Economist Melissa Kearney’s new book, The Two-Parent Privilege: How Americans Stopped Getting Married and Started Falling Behind, examines how fragmentation of the ordinary American family drives modern inequality. “It is not only that lacking two parents makes it harder for some kids to go to college and lead a comfortable life…it also undermines social mobility and perpetuates inequality across generations.”
I am pleasantly surprised to see a liberal like Kearney – who is associated with the liberal Brookings Institution – willing to attribute societal problems in no small part to family structure. In contrast, the current liberal narrative blames the rise in single-parent households on globalization and automation that have reduced opportunities for working-class men without college degrees who then leave their families.
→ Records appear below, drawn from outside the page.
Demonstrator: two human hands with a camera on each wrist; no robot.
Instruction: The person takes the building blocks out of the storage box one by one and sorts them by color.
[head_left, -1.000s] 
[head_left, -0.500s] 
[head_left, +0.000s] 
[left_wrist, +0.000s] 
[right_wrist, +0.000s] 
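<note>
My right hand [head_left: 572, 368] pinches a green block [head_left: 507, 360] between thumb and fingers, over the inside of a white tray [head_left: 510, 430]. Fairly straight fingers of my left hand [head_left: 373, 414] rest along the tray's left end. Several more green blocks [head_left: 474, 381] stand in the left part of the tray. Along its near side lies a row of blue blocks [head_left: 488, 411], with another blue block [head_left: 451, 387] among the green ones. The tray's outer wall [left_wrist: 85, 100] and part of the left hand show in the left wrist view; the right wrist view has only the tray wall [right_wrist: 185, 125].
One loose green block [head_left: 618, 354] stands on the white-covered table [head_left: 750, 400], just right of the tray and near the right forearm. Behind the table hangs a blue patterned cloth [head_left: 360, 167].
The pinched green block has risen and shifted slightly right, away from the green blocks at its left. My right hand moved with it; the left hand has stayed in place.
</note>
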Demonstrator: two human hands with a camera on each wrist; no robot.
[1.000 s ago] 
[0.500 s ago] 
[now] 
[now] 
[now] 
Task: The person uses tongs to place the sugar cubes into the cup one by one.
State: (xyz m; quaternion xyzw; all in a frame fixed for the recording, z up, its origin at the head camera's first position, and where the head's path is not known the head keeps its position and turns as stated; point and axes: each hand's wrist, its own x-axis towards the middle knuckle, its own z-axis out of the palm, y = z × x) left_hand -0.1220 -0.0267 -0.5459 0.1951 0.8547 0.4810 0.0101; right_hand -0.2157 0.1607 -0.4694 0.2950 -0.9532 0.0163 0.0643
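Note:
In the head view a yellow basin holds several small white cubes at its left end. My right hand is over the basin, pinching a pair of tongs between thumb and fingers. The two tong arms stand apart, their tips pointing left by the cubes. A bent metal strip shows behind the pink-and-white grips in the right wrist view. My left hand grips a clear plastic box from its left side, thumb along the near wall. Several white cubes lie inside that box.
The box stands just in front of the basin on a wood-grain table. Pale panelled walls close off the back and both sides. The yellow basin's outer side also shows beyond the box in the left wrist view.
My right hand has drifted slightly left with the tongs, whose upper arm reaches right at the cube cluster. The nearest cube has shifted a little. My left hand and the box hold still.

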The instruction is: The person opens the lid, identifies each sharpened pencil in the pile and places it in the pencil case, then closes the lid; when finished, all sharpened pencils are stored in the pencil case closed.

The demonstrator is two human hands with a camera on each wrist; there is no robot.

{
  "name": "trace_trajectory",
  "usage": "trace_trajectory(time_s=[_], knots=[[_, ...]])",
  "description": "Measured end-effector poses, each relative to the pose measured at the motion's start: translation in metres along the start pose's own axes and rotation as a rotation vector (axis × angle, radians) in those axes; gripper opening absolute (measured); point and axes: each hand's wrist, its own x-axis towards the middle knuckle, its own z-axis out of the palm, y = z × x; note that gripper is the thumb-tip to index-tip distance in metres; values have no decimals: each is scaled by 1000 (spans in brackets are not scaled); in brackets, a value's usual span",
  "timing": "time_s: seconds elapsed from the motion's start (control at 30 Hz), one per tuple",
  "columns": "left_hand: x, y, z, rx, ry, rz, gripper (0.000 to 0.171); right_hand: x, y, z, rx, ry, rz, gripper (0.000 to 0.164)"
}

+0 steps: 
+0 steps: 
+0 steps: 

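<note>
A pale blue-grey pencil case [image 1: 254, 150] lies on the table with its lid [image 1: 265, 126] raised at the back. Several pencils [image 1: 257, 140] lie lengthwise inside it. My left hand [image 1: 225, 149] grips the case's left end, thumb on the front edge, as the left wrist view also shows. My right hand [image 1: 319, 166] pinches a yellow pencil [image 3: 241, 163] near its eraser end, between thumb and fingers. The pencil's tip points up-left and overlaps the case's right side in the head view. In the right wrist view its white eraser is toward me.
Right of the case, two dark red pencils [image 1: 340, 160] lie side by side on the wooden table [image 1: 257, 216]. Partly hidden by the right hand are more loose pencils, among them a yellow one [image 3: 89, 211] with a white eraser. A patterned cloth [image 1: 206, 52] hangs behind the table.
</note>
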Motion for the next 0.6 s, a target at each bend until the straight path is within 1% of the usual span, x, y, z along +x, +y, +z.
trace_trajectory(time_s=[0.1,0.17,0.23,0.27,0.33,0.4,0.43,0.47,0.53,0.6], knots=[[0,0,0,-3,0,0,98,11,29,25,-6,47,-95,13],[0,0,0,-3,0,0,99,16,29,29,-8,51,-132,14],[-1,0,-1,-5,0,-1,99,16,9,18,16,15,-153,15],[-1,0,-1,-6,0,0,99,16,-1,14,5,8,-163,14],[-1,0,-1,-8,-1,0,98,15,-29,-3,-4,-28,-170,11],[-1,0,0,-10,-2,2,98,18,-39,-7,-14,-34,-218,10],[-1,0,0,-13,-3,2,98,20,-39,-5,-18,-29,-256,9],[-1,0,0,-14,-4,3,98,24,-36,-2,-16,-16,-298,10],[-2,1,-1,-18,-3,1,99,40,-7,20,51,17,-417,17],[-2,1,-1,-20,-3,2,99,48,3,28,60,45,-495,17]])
According to Kearney, 63% of American children lived with married parents in 2019, down from 77% in 1980. What’s more, 29% of children whose mothers don’t have a college degree and 30% of children whose mothers lack a high school degree were without a second parent in their home.
She emphasizes that cohabitation outside of marriage does not explain the drop in married mothers. Nor is the dramatic shift in marriage rates a reflection of college-educated and economically independent women raising children alone. Instead, the decline is concentrated among society’s lower classes while the college-educated are marrying at significantly higher rates.
Trends suggest that despite the welcome drop in teen pregnancy – a major issue in the 1980s and 1990s – the rise in single-mother households and overall decline in marriage have persisted despite that success. Kearney writes that in 2019, almost half of all U.S. babies were born to unwed mothers, up from just five percent in 1960.
Over 20% of these unpartnered mothers live in poverty. The erosion of marriage – not just because it is a cultural norm, but because it allows parents to share resources, mutually support engaged parenting, and foster opportunities for young children – has contributed mightily to America’s widening socioeconomic disparities.
The increasing number of single-parent families traps whole neighborhoods in cycles of fracture and despair. In contrast, neighborhoods with significant numbers of two-parent homes boost community stability and have been especially beneficial for black neighborhoods. Drawing on recent studies, Kearney writes that two-parent families not only provide a foundation for a child’s future success, but that the strong, steady presence of black fathers increases healthy outcomes and economic prospects for other local black boys as well.
Kearney highlights unambiguous data that shows that the benefits that flow to children in two-parent homes cannot be duplicated easily through welfare programs. Illustrating her point, Kearney notes that in Denmark – an exemplar of the kind social democratic welfare policies many progressives wish to emulate – “the influence of family background on many child outcomes is about as strong as it is in the US.” At the very least, this suggests that even radical welfare reforms cannot substitute for household and neighborhood societal factors that promote stable families and limit harmful outcomes later in life.
Many progressives will find it uncomfortable to agree with social conservatives who have long supported what seems intuitive and natural to many Americans: healthy, productive and hopeful lives are, for the most part, linked to stable two-parent homes, typically bound by marriage.